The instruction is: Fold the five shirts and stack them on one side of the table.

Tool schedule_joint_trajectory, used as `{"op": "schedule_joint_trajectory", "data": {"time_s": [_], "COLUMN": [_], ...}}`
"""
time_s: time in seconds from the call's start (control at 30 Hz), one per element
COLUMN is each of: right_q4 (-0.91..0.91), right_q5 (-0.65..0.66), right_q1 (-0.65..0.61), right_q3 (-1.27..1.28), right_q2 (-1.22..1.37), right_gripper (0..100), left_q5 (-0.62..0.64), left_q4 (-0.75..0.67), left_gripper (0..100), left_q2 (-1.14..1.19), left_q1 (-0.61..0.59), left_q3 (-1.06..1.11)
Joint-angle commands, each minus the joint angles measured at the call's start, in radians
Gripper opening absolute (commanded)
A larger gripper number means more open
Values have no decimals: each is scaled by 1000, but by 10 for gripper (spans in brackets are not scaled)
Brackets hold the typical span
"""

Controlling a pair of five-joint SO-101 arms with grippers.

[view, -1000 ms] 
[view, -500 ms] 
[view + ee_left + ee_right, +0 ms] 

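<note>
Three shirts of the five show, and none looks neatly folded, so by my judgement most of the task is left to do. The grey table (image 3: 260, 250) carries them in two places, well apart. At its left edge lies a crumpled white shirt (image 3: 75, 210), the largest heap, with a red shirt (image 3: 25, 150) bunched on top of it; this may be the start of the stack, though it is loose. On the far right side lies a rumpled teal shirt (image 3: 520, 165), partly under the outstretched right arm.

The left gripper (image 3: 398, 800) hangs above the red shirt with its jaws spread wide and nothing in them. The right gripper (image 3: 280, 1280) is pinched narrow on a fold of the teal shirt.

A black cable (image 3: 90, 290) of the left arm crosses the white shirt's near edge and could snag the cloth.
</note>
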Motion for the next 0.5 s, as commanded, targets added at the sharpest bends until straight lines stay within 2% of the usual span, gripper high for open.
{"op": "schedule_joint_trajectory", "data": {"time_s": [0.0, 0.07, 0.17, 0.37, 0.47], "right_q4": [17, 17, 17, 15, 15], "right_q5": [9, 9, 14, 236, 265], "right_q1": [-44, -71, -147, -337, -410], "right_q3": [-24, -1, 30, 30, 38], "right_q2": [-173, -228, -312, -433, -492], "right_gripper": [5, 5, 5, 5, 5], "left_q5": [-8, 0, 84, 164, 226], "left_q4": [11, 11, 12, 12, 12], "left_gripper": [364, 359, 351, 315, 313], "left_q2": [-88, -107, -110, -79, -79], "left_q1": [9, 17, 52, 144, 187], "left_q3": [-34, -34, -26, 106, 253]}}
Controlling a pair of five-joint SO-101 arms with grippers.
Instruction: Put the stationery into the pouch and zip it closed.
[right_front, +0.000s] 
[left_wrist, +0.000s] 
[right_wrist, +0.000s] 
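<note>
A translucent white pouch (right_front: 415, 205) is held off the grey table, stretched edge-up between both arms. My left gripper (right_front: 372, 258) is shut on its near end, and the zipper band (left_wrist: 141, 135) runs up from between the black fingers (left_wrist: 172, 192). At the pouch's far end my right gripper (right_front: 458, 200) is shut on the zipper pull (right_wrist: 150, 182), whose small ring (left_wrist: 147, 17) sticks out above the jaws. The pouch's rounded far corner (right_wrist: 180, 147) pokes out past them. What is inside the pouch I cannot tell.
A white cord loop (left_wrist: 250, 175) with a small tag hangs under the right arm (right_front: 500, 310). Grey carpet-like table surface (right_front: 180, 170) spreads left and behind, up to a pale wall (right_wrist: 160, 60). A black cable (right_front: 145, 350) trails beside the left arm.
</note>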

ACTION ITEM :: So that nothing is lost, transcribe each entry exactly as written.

SOLUTION TO THIS EXERCISE ::
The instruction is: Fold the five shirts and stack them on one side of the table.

Tool schedule_joint_trajectory, used as `{"op": "schedule_joint_trajectory", "data": {"time_s": [_], "COLUMN": [_], ...}}`
"""
time_s: time in seconds from the call's start (control at 30 Hz), one per element
COLUMN is each of: right_q4 (-0.91..0.91), right_q5 (-0.65..0.66), right_q1 (-0.65..0.61), right_q3 (-1.27..1.28), right_q2 (-1.22..1.37), right_gripper (0..100), left_q5 (-0.62..0.64), left_q4 (-0.75..0.67), left_gripper (0..100), left_q2 (-1.14..1.19), left_q1 (-0.61..0.59), left_q3 (-1.06..1.11)
Joint-angle commands, each minus the joint angles measured at the call's start, in radians
Gripper opening absolute (commanded)
A larger gripper number means more open
Values have no decimals: each is scaled by 1000, but by 10 for gripper (spans in brackets are not scaled)
Brackets hold the typical span
"""

Controlling a pair of five-joint SO-101 arms with grippers.

[view, -1000 ms] 
[view, -500 ms] 
[view + ee_left + ee_right, +0 ms] 

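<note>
Three shirts of the five show, and none looks neatly folded, so by my judgement most of the task is left to do. The grey table (image 3: 260, 250) carries them in two places, well apart. At its left edge lies a crumpled white shirt (image 3: 75, 210), the largest heap, with a red shirt (image 3: 25, 150) bunched on top of it; this may be the start of the stack, though it is loose. On the far right side lies a rumpled teal shirt (image 3: 520, 165), partly under the outstretched right arm.

The left gripper (image 3: 398, 800) hangs above the red shirt with its jaws spread wide and nothing in them. The right gripper (image 3: 280, 1280) is pinched narrow on a fold of the teal shirt.

A black cable (image 3: 90, 290) of the left arm crosses the white shirt's near edge and could snag the cloth.
</note>
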Motion for the next 0.5 s, as commanded, targets added at the sharpest bends until straight lines stay within 2% of the usual span, gripper high for open.
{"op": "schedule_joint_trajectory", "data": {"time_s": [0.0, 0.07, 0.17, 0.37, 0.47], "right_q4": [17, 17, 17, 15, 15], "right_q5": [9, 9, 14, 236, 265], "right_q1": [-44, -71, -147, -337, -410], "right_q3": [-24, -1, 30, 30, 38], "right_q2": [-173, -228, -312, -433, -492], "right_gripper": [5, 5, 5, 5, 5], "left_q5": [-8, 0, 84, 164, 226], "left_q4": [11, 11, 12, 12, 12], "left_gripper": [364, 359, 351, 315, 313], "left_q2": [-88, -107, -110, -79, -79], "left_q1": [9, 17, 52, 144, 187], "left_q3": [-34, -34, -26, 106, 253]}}
Controlling a pair of five-joint SO-101 arms with grippers.
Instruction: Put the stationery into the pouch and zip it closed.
[right_front, +0.000s] 
[left_wrist, +0.000s] 
[right_wrist, +0.000s] 
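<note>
A translucent white pouch (right_front: 415, 205) is held off the grey table, stretched edge-up between both arms. My left gripper (right_front: 372, 258) is shut on its near end, and the zipper band (left_wrist: 141, 135) runs up from between the black fingers (left_wrist: 172, 192). At the pouch's far end my right gripper (right_front: 458, 200) is shut on the zipper pull (right_wrist: 150, 182), whose small ring (left_wrist: 147, 17) sticks out above the jaws. The pouch's rounded far corner (right_wrist: 180, 147) pokes out past them. What is inside the pouch I cannot tell.
A white cord loop (left_wrist: 250, 175) with a small tag hangs under the right arm (right_front: 500, 310). Grey carpet-like table surface (right_front: 180, 170) spreads left and behind, up to a pale wall (right_wrist: 160, 60). A black cable (right_front: 145, 350) trails beside the left arm.
</note>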

The answer has been given, and the exercise is done.